■ **Work request**:
All of the data below must be repeated exactly.

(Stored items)
↓↓↓

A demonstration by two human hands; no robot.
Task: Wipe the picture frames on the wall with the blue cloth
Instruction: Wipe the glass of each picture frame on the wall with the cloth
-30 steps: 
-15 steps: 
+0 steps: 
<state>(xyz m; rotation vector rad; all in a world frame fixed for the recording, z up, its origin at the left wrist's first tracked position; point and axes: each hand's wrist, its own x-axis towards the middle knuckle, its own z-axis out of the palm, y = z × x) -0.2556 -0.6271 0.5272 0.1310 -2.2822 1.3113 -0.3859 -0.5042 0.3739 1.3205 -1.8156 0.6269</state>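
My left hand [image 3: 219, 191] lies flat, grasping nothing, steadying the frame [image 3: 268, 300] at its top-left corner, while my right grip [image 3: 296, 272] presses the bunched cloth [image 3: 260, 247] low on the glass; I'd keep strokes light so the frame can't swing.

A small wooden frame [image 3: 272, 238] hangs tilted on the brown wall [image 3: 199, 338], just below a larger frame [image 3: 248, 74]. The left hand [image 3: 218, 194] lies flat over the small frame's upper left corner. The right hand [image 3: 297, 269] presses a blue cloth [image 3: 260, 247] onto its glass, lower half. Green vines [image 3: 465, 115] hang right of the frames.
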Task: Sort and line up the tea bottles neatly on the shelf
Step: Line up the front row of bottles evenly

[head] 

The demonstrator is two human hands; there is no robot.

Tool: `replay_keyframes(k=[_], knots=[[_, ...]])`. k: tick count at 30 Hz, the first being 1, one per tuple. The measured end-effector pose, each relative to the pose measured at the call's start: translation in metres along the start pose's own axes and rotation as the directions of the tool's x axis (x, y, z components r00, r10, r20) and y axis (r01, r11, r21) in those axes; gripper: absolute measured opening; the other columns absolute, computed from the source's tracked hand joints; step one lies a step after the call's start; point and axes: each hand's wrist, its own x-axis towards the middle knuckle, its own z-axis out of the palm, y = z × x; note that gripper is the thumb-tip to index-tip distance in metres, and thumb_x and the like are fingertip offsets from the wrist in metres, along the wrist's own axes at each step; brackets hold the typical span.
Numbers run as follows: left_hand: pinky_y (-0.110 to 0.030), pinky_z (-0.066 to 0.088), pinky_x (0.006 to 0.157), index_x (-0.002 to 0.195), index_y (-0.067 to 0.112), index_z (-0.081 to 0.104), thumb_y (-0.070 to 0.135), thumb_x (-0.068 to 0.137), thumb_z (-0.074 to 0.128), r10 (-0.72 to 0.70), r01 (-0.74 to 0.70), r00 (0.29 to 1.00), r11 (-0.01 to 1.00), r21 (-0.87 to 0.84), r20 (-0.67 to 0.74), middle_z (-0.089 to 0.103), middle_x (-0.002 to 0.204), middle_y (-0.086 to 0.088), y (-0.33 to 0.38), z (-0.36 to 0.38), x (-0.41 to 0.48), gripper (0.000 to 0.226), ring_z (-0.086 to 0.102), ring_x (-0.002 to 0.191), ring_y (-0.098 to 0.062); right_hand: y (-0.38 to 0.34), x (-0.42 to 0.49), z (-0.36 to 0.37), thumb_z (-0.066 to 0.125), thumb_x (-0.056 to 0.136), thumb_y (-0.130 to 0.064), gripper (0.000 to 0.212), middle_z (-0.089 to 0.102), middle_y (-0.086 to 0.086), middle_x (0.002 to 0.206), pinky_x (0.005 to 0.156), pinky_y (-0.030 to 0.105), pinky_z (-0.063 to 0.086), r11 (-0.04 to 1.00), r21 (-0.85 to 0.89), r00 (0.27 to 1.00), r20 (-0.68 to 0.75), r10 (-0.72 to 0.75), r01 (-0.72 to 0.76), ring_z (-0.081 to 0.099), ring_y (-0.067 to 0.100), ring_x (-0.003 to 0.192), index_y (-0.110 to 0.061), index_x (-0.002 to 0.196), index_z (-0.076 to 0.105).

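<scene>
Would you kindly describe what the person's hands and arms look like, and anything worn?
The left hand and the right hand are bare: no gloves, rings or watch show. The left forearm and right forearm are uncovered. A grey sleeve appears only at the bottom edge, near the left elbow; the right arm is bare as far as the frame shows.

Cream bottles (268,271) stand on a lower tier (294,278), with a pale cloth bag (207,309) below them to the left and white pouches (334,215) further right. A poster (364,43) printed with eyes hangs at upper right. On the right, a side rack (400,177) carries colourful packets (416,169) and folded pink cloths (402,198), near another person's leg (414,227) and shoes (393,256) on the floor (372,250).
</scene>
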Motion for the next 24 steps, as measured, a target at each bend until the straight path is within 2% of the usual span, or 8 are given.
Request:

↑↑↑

■ **Exercise output**:
A demonstration by two human hands; no robot.
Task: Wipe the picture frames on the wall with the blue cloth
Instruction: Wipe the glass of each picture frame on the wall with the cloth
-30 steps: 
-15 steps: 
+0 steps: 
<state>(xyz m; rotation vector rad; all in a world frame fixed for the recording, z up, its origin at the left wrist's first tracked position; point and axes: each hand's wrist, its own x-axis towards the middle knuckle, its own z-axis out of the palm, y = z × x) -0.2556 -0.6271 0.5272 0.1310 -2.2822 1.3113 -0.3859 -0.5042 0.3739 1.3205 -1.8156 0.6269</state>
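My left hand [image 3: 219, 191] lies flat, grasping nothing, steadying the frame [image 3: 268, 300] at its top-left corner, while my right grip [image 3: 296, 272] presses the bunched cloth [image 3: 260, 247] low on the glass; I'd keep strokes light so the frame can't swing.

A small wooden frame [image 3: 272, 238] hangs tilted on the brown wall [image 3: 199, 338], just below a larger frame [image 3: 248, 74]. The left hand [image 3: 218, 194] lies flat over the small frame's upper left corner. The right hand [image 3: 297, 269] presses a blue cloth [image 3: 260, 247] onto its glass, lower half. Green vines [image 3: 465, 115] hang right of the frames.
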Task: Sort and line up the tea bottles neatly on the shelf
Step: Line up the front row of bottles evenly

[head] 

The demonstrator is two human hands; there is no robot.

Tool: `replay_keyframes(k=[_], knots=[[_, ...]])`. k: tick count at 30 Hz, the first being 1, one per tuple. The measured end-effector pose, each relative to the pose measured at the call's start: translation in metres along the start pose's own axes and rotation as the directions of the tool's x axis (x, y, z components r00, r10, r20) and y axis (r01, r11, r21) in those axes; gripper: absolute measured opening; the other columns absolute, computed from the source's tracked hand joints; step one lies a step after the call's start; point and axes: each hand's wrist, its own x-axis towards the middle knuckle, its own z-axis out of the palm, y = z × x; note that gripper is the thumb-tip to index-tip distance in metres, and thumb_x and the like are fingertip offsets from the wrist in metres, along the wrist's own axes at each step; brackets hold the typical span.
Numbers run as follows: left_hand: pinky_y (-0.110 to 0.030), pinky_z (-0.066 to 0.088), pinky_x (0.006 to 0.157), index_x (-0.002 to 0.195), index_y (-0.067 to 0.112), index_z (-0.081 to 0.104), thumb_y (-0.070 to 0.135), thumb_x (-0.068 to 0.137), thumb_z (-0.074 to 0.128), r10 (-0.72 to 0.70), r01 (-0.74 to 0.70), r00 (0.29 to 1.00), r11 (-0.01 to 1.00), r21 (-0.87 to 0.84), r20 (-0.67 to 0.74), middle_z (-0.089 to 0.103), middle_x (-0.002 to 0.204), middle_y (-0.086 to 0.088), y (-0.33 to 0.38), z (-0.36 to 0.38), x (-0.41 to 0.48), gripper (0.000 to 0.226), ring_z (-0.086 to 0.102), ring_x (-0.002 to 0.191), ring_y (-0.098 to 0.062); right_hand: y (-0.38 to 0.34), x (-0.42 to 0.49), z (-0.36 to 0.37), thumb_z (-0.066 to 0.125), thumb_x (-0.056 to 0.136), thumb_y (-0.130 to 0.064), gripper (0.000 to 0.212), middle_z (-0.089 to 0.102), middle_y (-0.086 to 0.086), middle_x (0.002 to 0.206), pinky_x (0.005 to 0.156), pinky_y (-0.030 to 0.105), pinky_z (-0.063 to 0.086), r11 (-0.04 to 1.00), r21 (-0.85 to 0.89), r00 (0.27 to 1.00), r20 (-0.68 to 0.75), r10 (-0.72 to 0.75), r01 (-0.72 to 0.76), ring_z (-0.081 to 0.099), ring_y (-0.067 to 0.100), ring_x (-0.003 to 0.192), index_y (-0.110 to 0.061), index_x (-0.002 to 0.196), index_z (-0.076 to 0.105).

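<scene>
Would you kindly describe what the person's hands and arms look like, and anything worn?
The left hand and the right hand are bare: no gloves, rings or watch show. The left forearm and right forearm are uncovered. A grey sleeve appears only at the bottom edge, near the left elbow; the right arm is bare as far as the frame shows.

Cream bottles (268,271) stand on a lower tier (294,278), with a pale cloth bag (207,309) below them to the left and white pouches (334,215) further right. A poster (364,43) printed with eyes hangs at upper right. On the right, a side rack (400,177) carries colourful packets (416,169) and folded pink cloths (402,198), near another person's leg (414,227) and shoes (393,256) on the floor (372,250).
</scene>
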Motion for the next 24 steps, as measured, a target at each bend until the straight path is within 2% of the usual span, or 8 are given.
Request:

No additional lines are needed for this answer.